Do not add inverters after a tristate driver. That defeats the point.
With careful tuning and diffusion sharing, you can make everything perfectly fit

What if things don’t fit?
Cry, but not too much. You still have to face it
- Check the basics. Start with diffusion sharing, efficient routing/viaing, avoid oversizing, etc.
- Resize device. People constantly miss that. Ask you self: Is the device on the critical path? How slow would it be if I size it smaller? Can I finger it differently? Can I orient it differently?
- Use straight lines. Bends increase contention not only itself, but its neighbors as well! Try to make lines as straight as possible, or shift them away from tight regions.
- Detour. If you’ve really tried, take a detour. Find gaps on each layer, and consider moving your routing to these gaps to free space for the tight area.
- (Temporarily) move to a higher Metal layer. Only do this for short, local routing, as it may horribly interfere with your global routing plans. Also vias are not cheap.
- Accept tradeoffs. If there are truly no ways, increase spacing. Note that this is not an excuse to sloppy layouts. In our case spacing should always be increased vertically (the horizontal dimension fixed at 2.1 um).
A slightly area-inefficient design is not a failure — It’s a deliberate tradeoff. In fact, you can often reclaim the space by fitting in power straps, inverters, or decaps.
An example of diffusion sharing and detour
CONGRATS ON FINISHING HALF THE DESIGN PROJECT!!!
Peripheral-Peripheral
The rest of the circuit is what I call the “peripheral” of peripheral circuits, which include:
- PMOS for cell precharge
- Logic for
(write NAND phi_1) - A couple of inverted control signals
- Power grids and pins
This is where overall layout organization starts to hurt. The main challenges are:
- Decide transistor size to drive the shared control signals
- Calculate the total fanout
- I typically make it under FO4, which is fine in practice
- I chose area over delay, not accurately optimizing large-fanout drivers.
- Find a place to place such transistors
- Find a place to prettily place such transistors
- Floorplan the grids that integrate well with the rest of the design
**Here’s how I did it: **
- Draw the core transistors within the grid. Pass DRC. (proof of concept)
- Roughly connect the remaining structures (even if not DRC clean) to pass LVS (proof of concept)
- Go back and refine the details. Resolve the remaining DRC issues.
- STOP for now. Don’t try to make it perfect, as you will probably revisit it

Disclaimer: these sizings are for an older version. Calculate your own!

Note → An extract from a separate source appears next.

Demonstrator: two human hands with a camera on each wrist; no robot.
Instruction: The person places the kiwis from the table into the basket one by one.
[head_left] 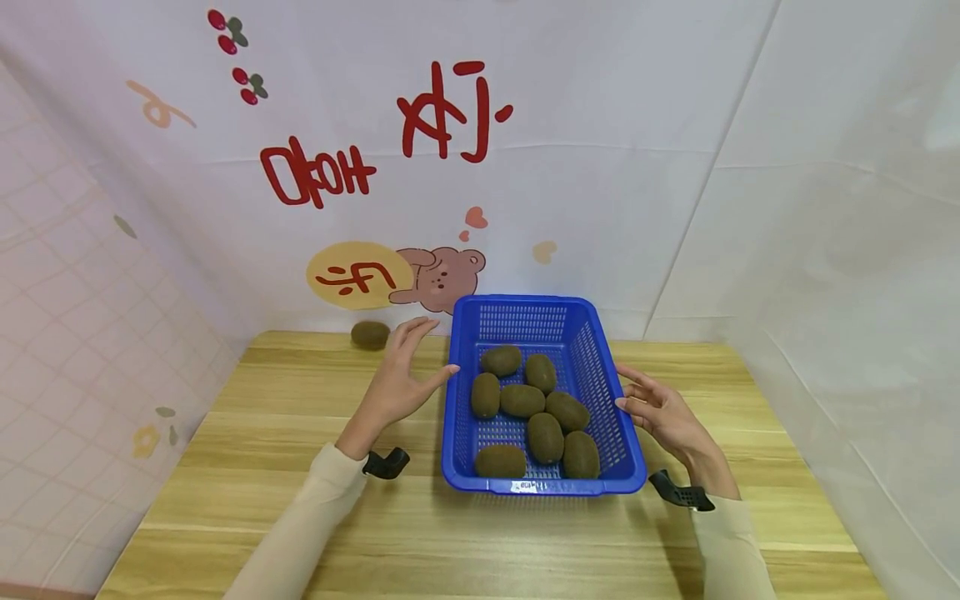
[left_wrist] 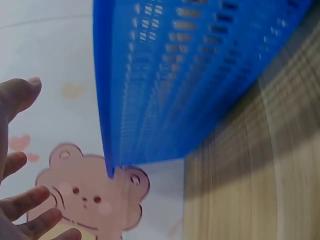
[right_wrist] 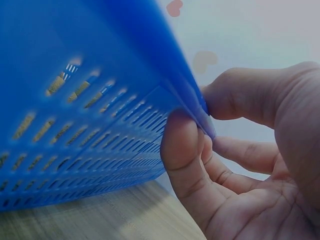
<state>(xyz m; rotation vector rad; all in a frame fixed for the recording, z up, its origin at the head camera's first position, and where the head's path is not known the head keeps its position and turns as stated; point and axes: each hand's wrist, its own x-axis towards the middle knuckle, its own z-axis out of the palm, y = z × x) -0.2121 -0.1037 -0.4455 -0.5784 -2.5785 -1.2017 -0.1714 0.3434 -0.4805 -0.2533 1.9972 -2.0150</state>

With these decisions in-place, you can lay out the whole thing: 
Calibre
It’s a pain dealing with third-party libraries
LVS
You may get a few LVS warnings on M2 pin short. This is from the v1d1_x1 cells’ M2 pin label. The M4 pins are fine.

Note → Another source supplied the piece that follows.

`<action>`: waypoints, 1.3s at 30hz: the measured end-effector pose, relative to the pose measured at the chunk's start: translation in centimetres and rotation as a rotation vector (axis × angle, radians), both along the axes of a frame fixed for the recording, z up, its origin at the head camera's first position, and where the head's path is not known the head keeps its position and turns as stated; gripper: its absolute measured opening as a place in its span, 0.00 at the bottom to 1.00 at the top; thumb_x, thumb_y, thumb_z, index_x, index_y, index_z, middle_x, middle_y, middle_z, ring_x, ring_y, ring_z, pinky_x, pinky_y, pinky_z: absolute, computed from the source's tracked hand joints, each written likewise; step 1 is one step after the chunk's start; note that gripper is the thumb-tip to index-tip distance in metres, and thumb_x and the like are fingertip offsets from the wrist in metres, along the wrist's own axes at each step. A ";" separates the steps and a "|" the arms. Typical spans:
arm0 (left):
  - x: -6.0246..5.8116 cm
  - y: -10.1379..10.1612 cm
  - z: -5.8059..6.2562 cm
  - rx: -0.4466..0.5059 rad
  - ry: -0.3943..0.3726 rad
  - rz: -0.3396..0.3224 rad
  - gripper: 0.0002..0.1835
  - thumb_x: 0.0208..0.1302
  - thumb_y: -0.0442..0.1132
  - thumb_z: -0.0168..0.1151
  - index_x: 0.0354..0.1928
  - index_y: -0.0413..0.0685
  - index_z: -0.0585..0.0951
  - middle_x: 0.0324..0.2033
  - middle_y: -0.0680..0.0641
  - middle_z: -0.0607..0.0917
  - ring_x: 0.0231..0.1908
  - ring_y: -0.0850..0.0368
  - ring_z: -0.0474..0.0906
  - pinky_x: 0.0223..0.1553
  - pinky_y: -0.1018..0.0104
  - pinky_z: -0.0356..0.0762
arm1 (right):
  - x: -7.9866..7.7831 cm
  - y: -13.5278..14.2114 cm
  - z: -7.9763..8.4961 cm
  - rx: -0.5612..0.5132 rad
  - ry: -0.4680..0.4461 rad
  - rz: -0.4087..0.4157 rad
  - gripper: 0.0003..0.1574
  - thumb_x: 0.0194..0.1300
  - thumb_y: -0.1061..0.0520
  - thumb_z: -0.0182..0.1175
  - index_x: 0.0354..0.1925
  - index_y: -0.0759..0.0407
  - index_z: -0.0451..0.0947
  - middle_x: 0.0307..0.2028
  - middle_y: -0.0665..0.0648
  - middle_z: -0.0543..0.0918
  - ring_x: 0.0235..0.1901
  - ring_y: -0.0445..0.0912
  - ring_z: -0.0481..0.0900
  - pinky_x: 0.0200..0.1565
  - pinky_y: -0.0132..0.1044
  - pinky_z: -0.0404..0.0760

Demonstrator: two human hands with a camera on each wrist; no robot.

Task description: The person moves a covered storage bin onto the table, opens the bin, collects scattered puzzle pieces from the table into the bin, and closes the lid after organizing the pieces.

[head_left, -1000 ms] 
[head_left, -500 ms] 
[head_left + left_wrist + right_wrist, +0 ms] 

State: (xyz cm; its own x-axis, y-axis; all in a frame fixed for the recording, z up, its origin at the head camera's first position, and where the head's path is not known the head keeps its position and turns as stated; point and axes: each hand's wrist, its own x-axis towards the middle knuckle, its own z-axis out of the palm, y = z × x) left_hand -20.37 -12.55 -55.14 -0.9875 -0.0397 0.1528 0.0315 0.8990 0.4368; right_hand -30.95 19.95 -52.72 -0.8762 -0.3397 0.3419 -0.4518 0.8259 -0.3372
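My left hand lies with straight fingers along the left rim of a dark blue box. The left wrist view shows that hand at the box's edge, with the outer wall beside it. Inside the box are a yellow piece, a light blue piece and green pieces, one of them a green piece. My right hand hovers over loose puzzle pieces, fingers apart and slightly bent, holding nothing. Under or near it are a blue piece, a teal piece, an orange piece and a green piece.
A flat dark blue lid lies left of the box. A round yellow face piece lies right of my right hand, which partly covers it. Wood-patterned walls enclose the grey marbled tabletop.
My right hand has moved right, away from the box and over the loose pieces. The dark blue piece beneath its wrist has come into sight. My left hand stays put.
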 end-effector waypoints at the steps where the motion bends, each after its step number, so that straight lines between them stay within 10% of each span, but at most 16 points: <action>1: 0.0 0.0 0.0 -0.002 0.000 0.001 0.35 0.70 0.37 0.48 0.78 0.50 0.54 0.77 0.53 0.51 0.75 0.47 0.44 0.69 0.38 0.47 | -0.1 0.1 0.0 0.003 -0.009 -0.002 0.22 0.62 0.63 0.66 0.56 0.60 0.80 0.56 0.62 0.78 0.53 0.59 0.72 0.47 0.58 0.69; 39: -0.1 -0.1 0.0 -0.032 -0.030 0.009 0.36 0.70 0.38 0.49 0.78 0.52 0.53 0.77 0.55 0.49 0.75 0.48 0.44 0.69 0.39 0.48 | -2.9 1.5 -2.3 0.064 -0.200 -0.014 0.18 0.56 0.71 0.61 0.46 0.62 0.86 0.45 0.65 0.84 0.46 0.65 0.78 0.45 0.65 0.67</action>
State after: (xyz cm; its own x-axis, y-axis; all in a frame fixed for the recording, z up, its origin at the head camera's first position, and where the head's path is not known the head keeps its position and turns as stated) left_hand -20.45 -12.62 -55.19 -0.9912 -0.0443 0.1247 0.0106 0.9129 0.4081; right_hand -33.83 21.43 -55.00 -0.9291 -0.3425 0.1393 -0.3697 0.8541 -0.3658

- We externally connected power through M4 and M2 at the boundary
- As long as you leave the “shorted” pins in the center untouched, it should work fine

PEX
You might get the following warnings from extraction:
WARNING: [FDI3034] Schematic instance XI24/XI63/XI3/XI0<0>/M0 not found, use found instance XI24/XI63/XI3/XI0<0> instead.
WARNING: [FDI3046] Failed to create mapping for device "nchpg_sr". Netlist for "XI24/XI63/XI3/XI0<0>/M0" instance has more pins than schematic view.
WARNING: [FDI3014] Could not find cell mapping for device nchpg_sr. Ignoring instance XI24/XI63/XI3/XI0<0>/M0.
Those are fine, since the internal schematic for the 6T SRAM cell is not given. The entire instance will be used for the extraction.
- If post-extraction simulation doesn’t work, try a more tolerant testbench timing here
They post-extraction delays are around 50 ns.